- _What you need to do_: In the listing below, find every line containing "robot" and copy it out.

- _Information supplied_:

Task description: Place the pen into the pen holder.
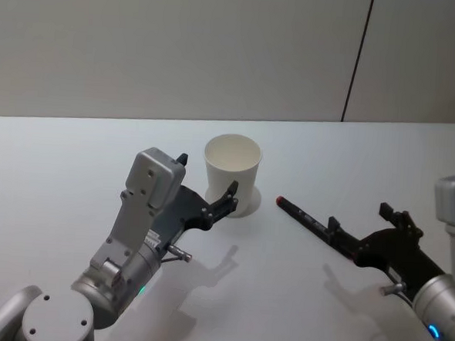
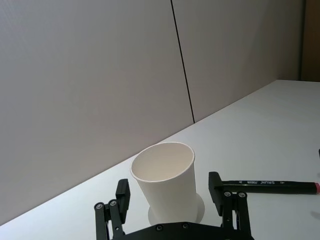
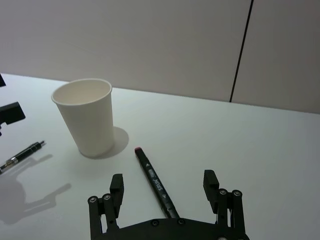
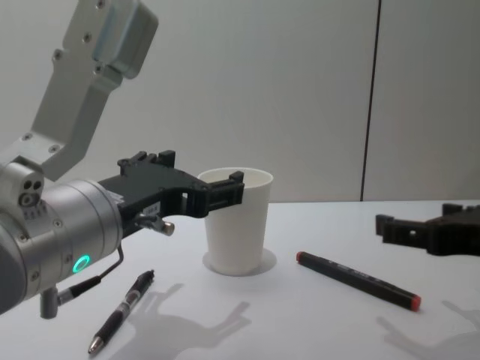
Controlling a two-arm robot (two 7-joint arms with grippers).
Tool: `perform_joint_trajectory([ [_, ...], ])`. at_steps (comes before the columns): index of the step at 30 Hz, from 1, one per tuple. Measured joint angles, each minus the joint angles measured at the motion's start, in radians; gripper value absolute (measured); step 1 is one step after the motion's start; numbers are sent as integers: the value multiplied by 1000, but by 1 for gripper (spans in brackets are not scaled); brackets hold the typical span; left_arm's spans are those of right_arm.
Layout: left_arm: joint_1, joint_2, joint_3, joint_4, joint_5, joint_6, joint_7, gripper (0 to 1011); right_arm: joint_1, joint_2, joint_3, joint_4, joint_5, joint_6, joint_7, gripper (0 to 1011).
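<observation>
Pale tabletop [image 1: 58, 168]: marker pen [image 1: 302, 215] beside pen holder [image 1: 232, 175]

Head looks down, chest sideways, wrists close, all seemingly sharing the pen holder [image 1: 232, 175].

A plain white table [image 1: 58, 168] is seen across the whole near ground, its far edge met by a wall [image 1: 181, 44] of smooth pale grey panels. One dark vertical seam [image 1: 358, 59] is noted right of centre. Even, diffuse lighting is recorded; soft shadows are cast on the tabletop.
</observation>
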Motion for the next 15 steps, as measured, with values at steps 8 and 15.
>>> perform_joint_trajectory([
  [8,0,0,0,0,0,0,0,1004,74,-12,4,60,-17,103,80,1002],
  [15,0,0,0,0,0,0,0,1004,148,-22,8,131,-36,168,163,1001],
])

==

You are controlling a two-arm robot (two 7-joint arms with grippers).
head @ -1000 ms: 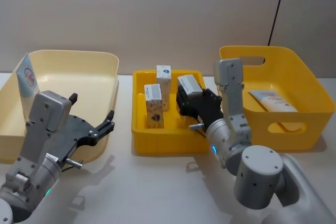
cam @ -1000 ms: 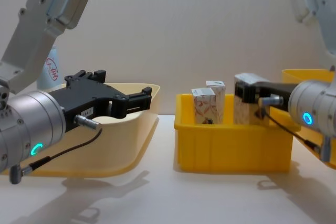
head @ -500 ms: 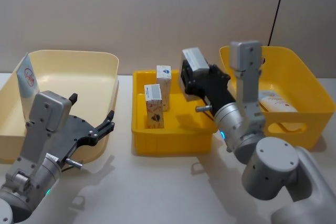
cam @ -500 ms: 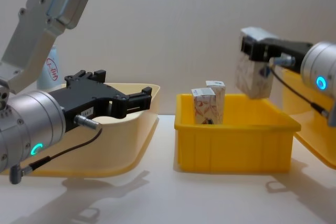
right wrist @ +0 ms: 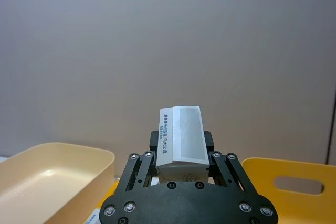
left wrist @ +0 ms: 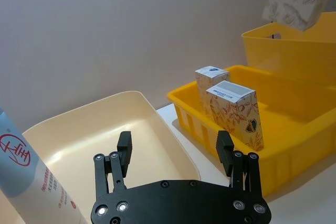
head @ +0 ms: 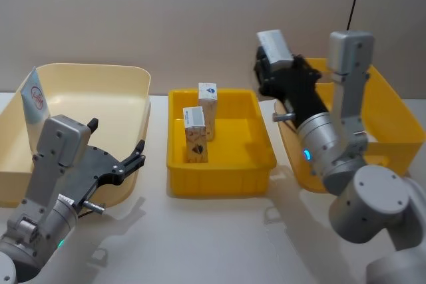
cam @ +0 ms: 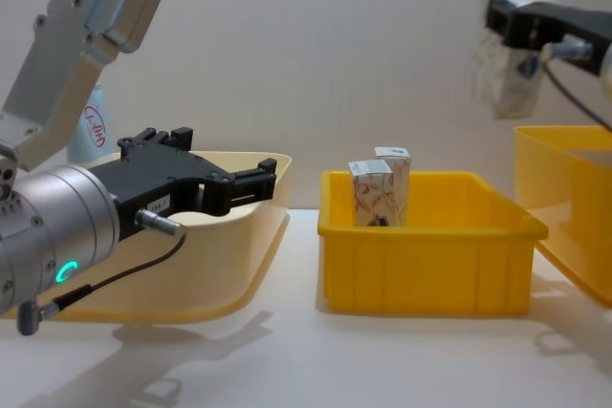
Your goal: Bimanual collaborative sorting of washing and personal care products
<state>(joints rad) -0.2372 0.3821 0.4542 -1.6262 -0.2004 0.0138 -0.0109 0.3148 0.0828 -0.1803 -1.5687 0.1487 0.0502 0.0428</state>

- _Written response_:
Controlling a two-arm robot (two 7-joint arms with grippers).
You are controlling a two-arm robot (two 7-joint arms with grippers).

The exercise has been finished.